The Burnout Numbers We Can’t Ignore
In June 2025, The Guardian reported UK burnout at a record high nearly half of UK workers say they feel exhausted but don’t feel safe to speak up. Gallup shows it’s the same in the US: 44% feel burned out at least once a week. Across Europe, Eurofound the EU’s agency for working and living conditions reports disengagement at around 40% the so-called “quiet quitting” wave that’s harder to see than carbon data.
Carbon Footprints vs. Trust Footprints
While climate metrics keep getting sharper, the human side stays under-measured. BCG and others highlight how organisations track detailed climate targets but rarely apply the same rigour to trust, energy, or real human sustainability the “S” in ESG that so often lags behind the “E”.
We know how to reduce carbon footprints. But what about the hidden trust footprints that quietly wear teams down?
Generational Pressures — and the AI Factor
This gap shows up differently across generations:
• Younger employees burn out first and now see parts of their early careers reshaped by AI. Entry-level tasks, junior research, first drafts: more is automated, leaving many asking how they’ll build the depth that used to come with time.
• Mid-career managers hold it together balancing new tools, tight budgets, and trust.
• Many experienced employees’ risks being assumed “less digital” yet in reality, plenty are leading the way with AI tools and new workflows. They’re the bridge but only if organisations keep the space open for them to lead and share what they know.
AI promises speed but it won’t build trust or upskill people by itself. Leaders can’t just wait for a training slide they need to help people share, question, and learn safely now.

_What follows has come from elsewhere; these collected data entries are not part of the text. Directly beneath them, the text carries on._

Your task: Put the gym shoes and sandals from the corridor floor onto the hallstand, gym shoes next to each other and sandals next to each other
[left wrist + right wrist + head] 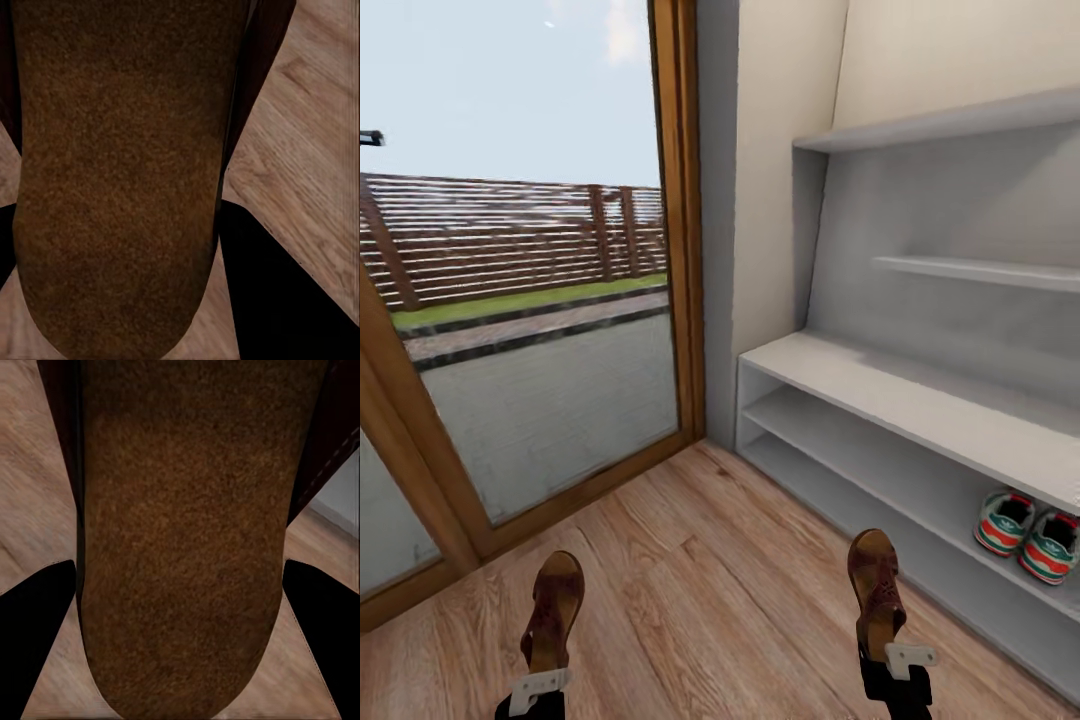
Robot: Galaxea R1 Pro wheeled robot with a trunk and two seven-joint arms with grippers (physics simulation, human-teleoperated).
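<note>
We've got a sandal (553,605) gripped in our left tool (540,690) and another sandal (876,590) in our right tool (898,662), both above the corridor floor (700,560); gym shoes (1028,535) sit together near the right end of the hallstand (880,385)'s upper compartment.

Left tool (538,688) low at left, fingers clamped, right tool (900,662) low at right, likewise clamped, both pointing forward
</note>
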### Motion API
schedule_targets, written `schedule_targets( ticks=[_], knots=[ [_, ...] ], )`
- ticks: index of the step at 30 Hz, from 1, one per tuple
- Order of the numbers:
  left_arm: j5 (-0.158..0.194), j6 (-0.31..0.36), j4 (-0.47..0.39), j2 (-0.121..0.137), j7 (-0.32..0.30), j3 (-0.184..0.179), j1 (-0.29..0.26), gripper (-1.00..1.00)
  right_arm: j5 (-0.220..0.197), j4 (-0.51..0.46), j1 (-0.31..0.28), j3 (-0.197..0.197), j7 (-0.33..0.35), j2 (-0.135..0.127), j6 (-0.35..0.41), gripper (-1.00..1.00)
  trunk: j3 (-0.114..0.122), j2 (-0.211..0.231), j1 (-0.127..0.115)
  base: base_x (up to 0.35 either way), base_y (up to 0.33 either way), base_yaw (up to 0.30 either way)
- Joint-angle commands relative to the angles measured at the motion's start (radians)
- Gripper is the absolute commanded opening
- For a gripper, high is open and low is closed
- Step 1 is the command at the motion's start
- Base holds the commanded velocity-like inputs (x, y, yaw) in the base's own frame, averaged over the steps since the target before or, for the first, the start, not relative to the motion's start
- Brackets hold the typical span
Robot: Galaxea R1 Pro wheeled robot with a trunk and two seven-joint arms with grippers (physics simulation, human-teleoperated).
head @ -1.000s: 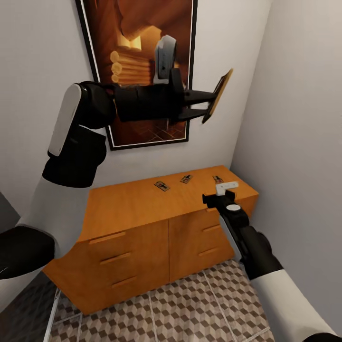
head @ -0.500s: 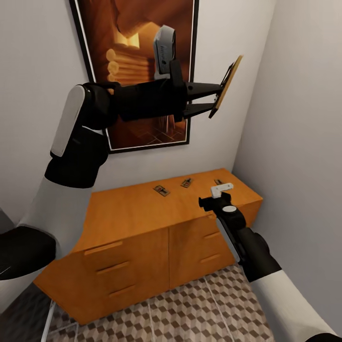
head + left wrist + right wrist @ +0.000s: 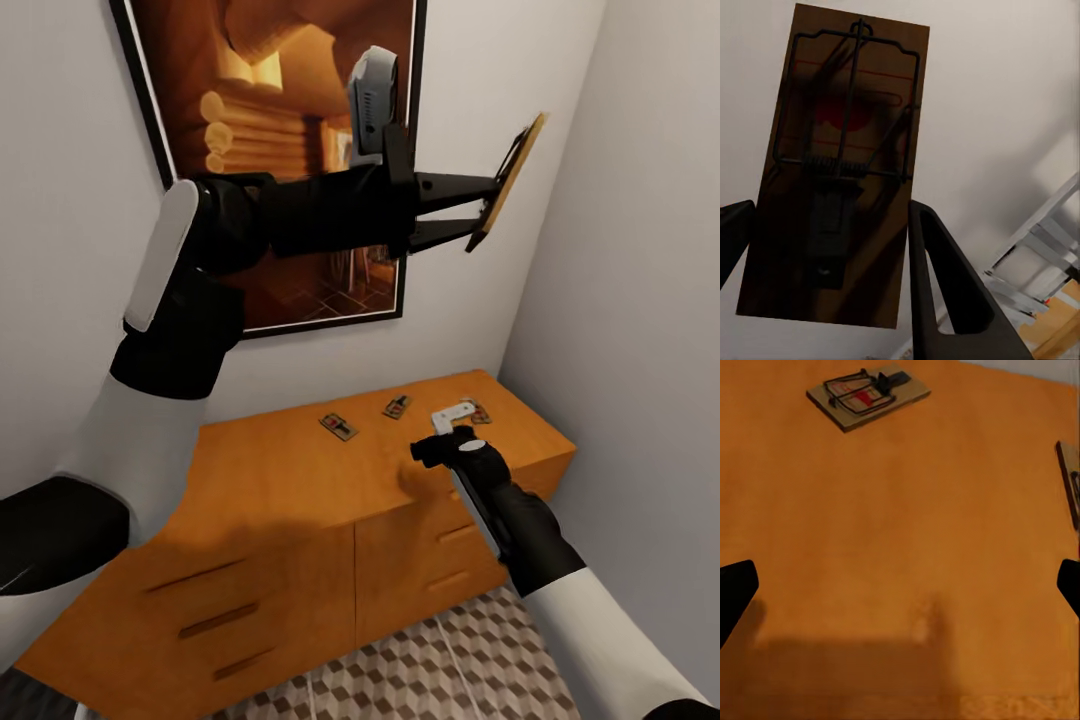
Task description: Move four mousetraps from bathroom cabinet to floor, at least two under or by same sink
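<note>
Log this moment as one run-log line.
left gripper: shut on mousetrap, raised | right gripper: open over cabinet top | three mousetraps on cabinet | floor placement: not yet done

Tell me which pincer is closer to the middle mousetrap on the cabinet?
Right. The right pincer hovers low over the cabinet, just beside the middle mousetrap. The left pincer is high up by the wall, holding another mousetrap.

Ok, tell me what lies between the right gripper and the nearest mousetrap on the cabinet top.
In the right wrist view, only bare orange cabinet top lies between the open right gripper and the mousetrap; a shadow crosses the near wood.
</note>
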Motion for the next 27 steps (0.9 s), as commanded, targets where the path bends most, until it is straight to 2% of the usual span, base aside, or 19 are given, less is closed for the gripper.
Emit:
schedule_targets(
  ticks=[1, 6, 7, 11, 12, 13, 14, 15, 16, 17, 18, 22, 27],
  knots=[
    [0.008, 0.002, 0.000, -0.001, 0.008, -0.003, -0.001, -1.00, 0.013, 0.000, -0.001, 0.005, -0.004, -0.001, 0.025, 1.00, -0.001, -0.001, 0.000, 0.097, 0.000, 0.000],
    [0.008, 0.002, -0.002, -0.004, 0.008, -0.013, -0.001, -1.00, 0.118, -0.033, -0.006, 0.010, -0.001, 0.000, 0.131, 1.00, -0.001, -0.001, 0.000, 0.032, 0.000, 0.000],
    [0.008, 0.002, -0.002, -0.004, 0.008, -0.014, -0.001, -1.00, 0.146, -0.059, -0.011, 0.010, -0.001, 0.000, 0.176, 1.00, -0.001, -0.001, 0.000, 0.007, 0.000, 0.000],
    [0.009, 0.002, -0.002, -0.004, 0.008, -0.015, -0.001, -1.00, 0.190, -0.118, -0.015, 0.012, 0.000, 0.000, 0.219, 1.00, -0.001, -0.001, 0.000, 0.003, 0.000, 0.000],
    [0.009, 0.002, -0.001, -0.004, 0.008, -0.015, -0.001, -1.00, 0.213, -0.137, -0.019, 0.012, 0.000, -0.001, 0.226, 1.00, -0.001, -0.001, 0.000, 0.001, 0.000, 0.000],
    [0.009, 0.002, -0.001, -0.004, 0.008, -0.016, -0.001, -1.00, 0.269, -0.163, -0.030, 0.011, 0.000, -0.001, 0.232, 1.00, -0.001, -0.001, 0.000, 0.000, 0.000, 0.000],
    [0.009, 0.002, -0.001, -0.004, 0.008, -0.016, -0.001, -1.00, 0.384, -0.191, -0.047, 0.009, 0.001, 0.000, 0.236, 1.00, -0.001, -0.001, 0.000, 0.000, 0.000, 0.000],
    [0.008, 0.002, -0.001, -0.004, 0.008, -0.017, -0.001, -1.00, 0.445, -0.199, -0.052, 0.009, 0.003, 0.000, 0.237, 1.00, -0.001, -0.001, 0.000, 0.000, 0.000, 0.000],
    [0.008, 0.002, -0.001, -0.004, 0.008, -0.017, -0.001, -1.00, 0.486, -0.203, -0.055, 0.008, 0.010, 0.000, 0.237, 1.00, -0.001, -0.001, 0.000, 0.000, 0.000, 0.000],
    [0.008, 0.002, -0.001, -0.004, 0.008, -0.017, -0.001, -1.00, 0.509, -0.205, -0.061, 0.008, 0.025, 0.000, 0.236, 1.00, -0.001, -0.001, 0.000, 0.000, 0.000, 0.000],
    [0.009, 0.002, 0.000, -0.003, 0.008, -0.021, 0.000, -1.00, 0.522, -0.206, -0.071, 0.008, 0.053, 0.000, 0.235, 1.00, -0.001, -0.001, 0.000, 0.000, 0.000, 0.000],
    [0.007, 0.001, 0.001, -0.004, 0.009, -0.068, 0.000, -1.00, 0.529, -0.202, -0.078, 0.008, 0.181, -0.001, 0.231, 1.00, -0.001, -0.001, 0.000, 0.000, 0.000, 0.000],
    [0.006, 0.000, 0.002, -0.004, 0.009, -0.082, 0.001, -1.00, 0.530, -0.195, -0.079, 0.003, 0.305, -0.003, 0.225, 1.00, -0.001, -0.001, 0.000, 0.080, 0.000, 0.000]
  ],
)
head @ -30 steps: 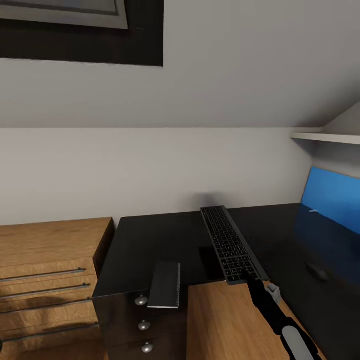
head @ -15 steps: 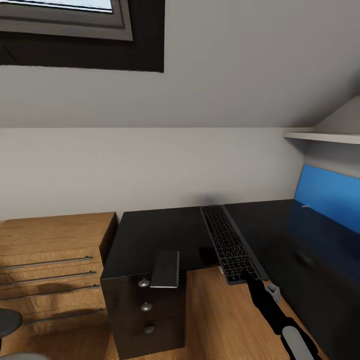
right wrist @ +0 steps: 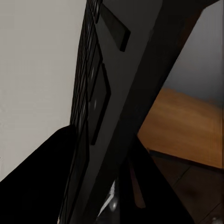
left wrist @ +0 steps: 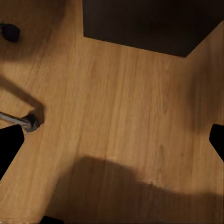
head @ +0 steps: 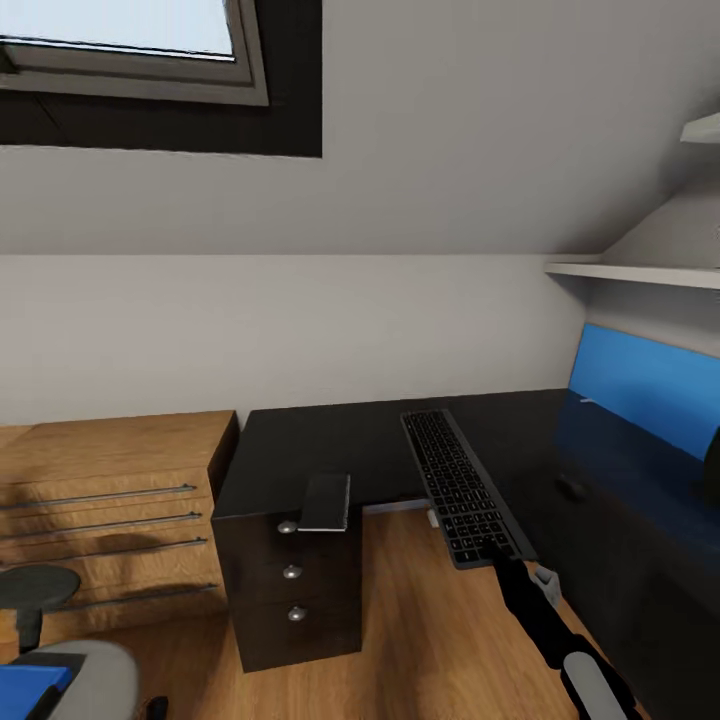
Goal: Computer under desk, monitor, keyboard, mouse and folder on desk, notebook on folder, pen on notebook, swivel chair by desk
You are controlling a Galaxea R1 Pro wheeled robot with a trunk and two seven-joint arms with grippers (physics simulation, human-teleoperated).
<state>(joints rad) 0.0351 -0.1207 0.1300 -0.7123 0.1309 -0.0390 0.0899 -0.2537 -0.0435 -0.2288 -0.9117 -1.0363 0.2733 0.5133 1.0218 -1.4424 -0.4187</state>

What Real Human Sustainability Looks Like
If we want to hit climate goals, we can’t burn out the people doing the work. If we want AI to deliver, we can’t lose whole generations along the way. If we want resilient organisations, we can’t pretend trust doesn’t need measuring.
Practical human sustainability looks small but matters most:
• Space for people to say, “I’m at my limit or I don’t know yet.”
• Managers who listen and help people ask the so-called stupid questions.
• Tools that reduce the noise without shutting people out.
A Gap Worth Closing
Four years into working for myself, I see this gap every week hidden burnout, trust eroded quietly, leaders carrying more than they can hold alone.
We have the systems to track carbon. Now we need the same rigour to track trust, capacity, and the human signals that tell us whether people want to keep showing up.